彼はそう言ってくすりと笑う。馬が少し驚いたように鼻を鳴らし、その音が辺境の風の中をすうっと消えていく。二年前に姿を消した仲間や、無一文でうろついているかもしれないかつての商人仲間たちの顔が脳裏をよぎるが、いまや全員どこでどうしているかさえわからない。少なくとも、これ以上の掘り下げを続ける義理もないだろう。ここは“見切り”を付けるのが賢明だ。


「さて、そろそろ動くか。馬車がないのは不便だが、川を渡れば町に出られるはず。宿で一服したら、情報通の旅人でも探してみよう。いい話があれば、それに乗って南か東へ行くさ。ま、北に行く可能性も捨てきれん。意外と退屈な連合都市にも骨董好きの貴族がいて、“帝国崩壊譚”なんて聞かせたら大喜びするかもしれんしな」


そう独り言を漏らしつつ、マルクスは馬の手綱を握る。彼の足取りにはほんの少しの迷いと、それ以上の好奇心が混じり合っている。この国の混沌を飛び越え、新天地で自分の知識を武器に再び賭けに出る。それが儲かるかどうかは、山猫の勘ですらわからない。だが、わからないからこそ挑みがいがあるのだ。彼にとって金と情報は一体であり、国の盛衰さえ売り買いの材料になる。喉元を通り抜ける風は冷たいが、袖を払って歩き出すマルクスの瞳には、不敵な光が確かに宿っていた。

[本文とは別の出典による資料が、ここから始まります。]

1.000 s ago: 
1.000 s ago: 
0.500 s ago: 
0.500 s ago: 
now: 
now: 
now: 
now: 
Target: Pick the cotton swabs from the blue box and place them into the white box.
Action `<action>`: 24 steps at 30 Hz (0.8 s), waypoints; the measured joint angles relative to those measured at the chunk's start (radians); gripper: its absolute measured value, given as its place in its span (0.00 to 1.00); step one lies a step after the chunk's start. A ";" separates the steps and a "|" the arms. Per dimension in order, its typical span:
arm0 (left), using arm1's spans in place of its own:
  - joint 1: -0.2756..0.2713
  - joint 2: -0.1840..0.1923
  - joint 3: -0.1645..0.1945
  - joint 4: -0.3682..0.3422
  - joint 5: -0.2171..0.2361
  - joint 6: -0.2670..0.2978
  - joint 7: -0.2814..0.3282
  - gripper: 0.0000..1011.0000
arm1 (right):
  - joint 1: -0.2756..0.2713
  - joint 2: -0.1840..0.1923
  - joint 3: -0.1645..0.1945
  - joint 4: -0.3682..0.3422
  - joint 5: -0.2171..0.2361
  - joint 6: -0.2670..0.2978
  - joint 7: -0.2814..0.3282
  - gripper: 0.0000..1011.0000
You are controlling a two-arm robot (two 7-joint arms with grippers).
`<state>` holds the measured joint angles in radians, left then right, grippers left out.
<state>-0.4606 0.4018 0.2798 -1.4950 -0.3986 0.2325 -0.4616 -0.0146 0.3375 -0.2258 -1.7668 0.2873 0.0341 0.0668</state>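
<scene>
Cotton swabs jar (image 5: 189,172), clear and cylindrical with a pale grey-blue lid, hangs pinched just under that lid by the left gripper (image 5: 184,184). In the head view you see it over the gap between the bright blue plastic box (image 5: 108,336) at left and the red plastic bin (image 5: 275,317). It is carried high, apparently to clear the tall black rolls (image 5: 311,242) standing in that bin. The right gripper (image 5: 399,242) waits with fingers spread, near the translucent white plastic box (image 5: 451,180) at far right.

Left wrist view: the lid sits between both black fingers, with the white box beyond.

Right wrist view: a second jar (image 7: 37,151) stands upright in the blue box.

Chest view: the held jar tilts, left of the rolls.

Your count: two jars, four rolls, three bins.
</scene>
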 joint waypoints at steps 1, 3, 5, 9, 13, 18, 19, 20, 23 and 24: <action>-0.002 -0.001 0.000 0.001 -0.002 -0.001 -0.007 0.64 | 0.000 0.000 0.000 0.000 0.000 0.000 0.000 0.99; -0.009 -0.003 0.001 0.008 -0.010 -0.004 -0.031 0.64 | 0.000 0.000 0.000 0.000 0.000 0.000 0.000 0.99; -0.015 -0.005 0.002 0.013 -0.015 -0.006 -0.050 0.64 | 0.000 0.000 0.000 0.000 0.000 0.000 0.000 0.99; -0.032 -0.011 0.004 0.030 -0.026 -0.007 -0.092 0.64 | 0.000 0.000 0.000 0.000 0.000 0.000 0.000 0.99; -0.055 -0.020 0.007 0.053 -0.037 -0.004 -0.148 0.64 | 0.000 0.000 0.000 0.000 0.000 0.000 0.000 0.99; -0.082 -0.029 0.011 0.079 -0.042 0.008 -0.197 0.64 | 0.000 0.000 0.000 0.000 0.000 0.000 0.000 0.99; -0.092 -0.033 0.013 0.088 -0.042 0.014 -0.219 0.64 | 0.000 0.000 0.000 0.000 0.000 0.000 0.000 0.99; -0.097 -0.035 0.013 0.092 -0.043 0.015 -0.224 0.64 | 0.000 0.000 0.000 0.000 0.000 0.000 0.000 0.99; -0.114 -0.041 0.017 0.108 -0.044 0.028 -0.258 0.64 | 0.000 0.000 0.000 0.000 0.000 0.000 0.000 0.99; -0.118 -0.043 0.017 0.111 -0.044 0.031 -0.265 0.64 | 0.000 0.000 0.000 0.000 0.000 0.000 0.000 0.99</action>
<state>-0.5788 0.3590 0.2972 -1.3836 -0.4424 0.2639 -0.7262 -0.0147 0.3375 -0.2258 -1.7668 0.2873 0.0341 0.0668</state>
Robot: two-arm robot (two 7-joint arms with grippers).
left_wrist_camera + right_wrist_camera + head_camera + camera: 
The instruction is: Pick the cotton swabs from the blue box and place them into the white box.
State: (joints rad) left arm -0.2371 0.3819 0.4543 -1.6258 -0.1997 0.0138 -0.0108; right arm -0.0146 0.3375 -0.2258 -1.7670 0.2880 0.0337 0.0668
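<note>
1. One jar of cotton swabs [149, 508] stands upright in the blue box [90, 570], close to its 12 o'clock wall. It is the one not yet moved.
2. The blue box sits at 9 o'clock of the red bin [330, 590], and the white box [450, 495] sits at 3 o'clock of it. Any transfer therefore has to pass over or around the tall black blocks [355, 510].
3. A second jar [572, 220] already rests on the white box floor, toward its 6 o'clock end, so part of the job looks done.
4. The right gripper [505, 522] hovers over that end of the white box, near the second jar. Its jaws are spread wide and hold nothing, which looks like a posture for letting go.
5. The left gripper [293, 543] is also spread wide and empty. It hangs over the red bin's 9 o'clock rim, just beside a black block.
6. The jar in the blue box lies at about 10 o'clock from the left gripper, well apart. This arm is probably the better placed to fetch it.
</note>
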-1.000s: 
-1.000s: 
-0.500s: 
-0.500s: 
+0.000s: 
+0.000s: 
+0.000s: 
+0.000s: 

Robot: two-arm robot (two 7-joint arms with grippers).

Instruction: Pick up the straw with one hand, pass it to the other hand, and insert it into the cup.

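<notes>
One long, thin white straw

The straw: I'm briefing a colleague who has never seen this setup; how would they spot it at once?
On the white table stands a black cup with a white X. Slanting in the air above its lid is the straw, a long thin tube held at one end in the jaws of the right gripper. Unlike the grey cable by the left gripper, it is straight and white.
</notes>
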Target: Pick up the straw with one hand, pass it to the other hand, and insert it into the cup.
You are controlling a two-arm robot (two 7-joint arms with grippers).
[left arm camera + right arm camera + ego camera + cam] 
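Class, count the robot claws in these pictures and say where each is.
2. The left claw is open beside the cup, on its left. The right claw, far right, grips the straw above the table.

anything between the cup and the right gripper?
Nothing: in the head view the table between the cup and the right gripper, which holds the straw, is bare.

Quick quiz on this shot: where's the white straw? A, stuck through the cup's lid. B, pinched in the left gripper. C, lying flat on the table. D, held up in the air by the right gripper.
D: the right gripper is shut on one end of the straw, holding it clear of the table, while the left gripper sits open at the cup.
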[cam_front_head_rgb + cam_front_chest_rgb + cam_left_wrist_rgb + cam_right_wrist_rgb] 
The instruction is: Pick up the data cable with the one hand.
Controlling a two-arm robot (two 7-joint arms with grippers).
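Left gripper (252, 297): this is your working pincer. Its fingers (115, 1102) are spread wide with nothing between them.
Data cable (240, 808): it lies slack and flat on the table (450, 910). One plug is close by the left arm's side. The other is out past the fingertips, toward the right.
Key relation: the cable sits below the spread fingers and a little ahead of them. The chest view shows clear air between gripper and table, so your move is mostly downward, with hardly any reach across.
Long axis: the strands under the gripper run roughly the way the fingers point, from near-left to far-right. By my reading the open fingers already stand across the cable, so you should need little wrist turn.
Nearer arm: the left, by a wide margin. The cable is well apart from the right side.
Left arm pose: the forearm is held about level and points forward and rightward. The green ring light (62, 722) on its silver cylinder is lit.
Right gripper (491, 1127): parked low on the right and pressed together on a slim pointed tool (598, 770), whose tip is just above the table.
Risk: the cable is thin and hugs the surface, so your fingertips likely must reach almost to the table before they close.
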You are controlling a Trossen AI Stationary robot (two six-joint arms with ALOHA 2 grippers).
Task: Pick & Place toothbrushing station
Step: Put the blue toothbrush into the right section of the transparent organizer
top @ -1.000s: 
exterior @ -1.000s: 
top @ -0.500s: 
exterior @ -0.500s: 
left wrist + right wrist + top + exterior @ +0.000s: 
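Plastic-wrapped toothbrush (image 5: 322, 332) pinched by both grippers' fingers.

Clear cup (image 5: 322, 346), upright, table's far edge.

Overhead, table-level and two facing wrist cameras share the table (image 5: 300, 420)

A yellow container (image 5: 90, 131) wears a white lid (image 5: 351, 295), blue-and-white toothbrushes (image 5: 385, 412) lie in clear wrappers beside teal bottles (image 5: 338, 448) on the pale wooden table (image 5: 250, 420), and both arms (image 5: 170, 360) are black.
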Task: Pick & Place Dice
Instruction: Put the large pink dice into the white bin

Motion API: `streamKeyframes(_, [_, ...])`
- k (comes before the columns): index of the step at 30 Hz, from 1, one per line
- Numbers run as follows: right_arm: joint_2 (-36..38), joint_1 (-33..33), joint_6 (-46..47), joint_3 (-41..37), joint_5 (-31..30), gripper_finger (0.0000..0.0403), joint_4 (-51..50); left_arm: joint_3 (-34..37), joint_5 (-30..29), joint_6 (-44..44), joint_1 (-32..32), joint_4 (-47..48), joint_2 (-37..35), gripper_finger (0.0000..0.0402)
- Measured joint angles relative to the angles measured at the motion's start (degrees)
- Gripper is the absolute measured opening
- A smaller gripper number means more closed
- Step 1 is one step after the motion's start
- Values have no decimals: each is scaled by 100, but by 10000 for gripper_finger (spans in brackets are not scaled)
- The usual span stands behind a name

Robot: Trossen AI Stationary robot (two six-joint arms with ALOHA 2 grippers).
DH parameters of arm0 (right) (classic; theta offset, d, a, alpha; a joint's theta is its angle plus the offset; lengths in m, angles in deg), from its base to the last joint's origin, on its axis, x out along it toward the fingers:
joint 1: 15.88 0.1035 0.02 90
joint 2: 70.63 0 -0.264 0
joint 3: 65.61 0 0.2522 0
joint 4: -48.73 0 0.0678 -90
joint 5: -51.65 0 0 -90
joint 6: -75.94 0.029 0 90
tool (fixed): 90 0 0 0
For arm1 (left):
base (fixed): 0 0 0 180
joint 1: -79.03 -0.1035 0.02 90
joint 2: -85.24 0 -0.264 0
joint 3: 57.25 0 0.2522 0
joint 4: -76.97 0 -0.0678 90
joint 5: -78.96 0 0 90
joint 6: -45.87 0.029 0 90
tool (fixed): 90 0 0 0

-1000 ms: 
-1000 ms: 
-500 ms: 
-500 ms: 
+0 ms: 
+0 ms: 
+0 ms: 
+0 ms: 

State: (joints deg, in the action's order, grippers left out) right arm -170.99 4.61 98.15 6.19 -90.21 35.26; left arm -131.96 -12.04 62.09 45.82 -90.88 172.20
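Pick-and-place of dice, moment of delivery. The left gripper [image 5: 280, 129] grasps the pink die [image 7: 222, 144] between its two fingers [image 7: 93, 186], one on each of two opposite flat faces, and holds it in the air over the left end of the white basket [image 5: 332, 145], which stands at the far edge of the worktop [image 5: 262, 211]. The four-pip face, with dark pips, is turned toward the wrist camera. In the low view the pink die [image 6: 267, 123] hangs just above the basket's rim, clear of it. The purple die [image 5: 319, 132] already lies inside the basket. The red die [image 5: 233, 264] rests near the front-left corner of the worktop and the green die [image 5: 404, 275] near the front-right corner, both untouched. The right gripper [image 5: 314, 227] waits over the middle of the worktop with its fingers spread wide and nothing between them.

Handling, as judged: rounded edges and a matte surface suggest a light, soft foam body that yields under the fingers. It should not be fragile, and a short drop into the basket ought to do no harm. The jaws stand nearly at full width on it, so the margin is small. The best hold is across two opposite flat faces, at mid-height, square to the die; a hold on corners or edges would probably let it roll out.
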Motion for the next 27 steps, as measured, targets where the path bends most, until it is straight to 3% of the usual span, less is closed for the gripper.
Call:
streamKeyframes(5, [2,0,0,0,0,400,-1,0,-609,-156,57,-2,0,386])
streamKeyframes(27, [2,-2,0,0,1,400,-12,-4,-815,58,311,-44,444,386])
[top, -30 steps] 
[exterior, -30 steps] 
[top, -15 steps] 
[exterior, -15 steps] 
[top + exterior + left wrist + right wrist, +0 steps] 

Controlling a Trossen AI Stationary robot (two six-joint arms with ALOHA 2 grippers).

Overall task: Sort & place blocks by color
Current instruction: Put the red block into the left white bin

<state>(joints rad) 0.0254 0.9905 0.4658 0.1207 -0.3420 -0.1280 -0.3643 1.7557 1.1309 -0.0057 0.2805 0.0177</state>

彼は迷わない。あるいは、自分を欺いているのかもしれない。それでも、この国が崩壊するなら、その一歩先へ跳ぶしかないと腹をくくっている。遠くの空には、灰色の雲がもやのように浮いているが、やがて風に散らされるだろう。帝国もまた同じだ。強風一つで吹き飛ぶような脆さを内包している。そして、その崩れゆく姿こそが、新たな金脈を呼び寄せる要素にもなり得るのが世の常だと、マルクスは薄く口元を歪めながら心の奥で確信している。今日もまた、馬の足音が荒れた大地をコツコツと叩いて、世界のどこかに消えていく。彼の商人魂は死なず、むしろ次の獲物を狙う山猫のように研ぎ澄まされていくばかりだった。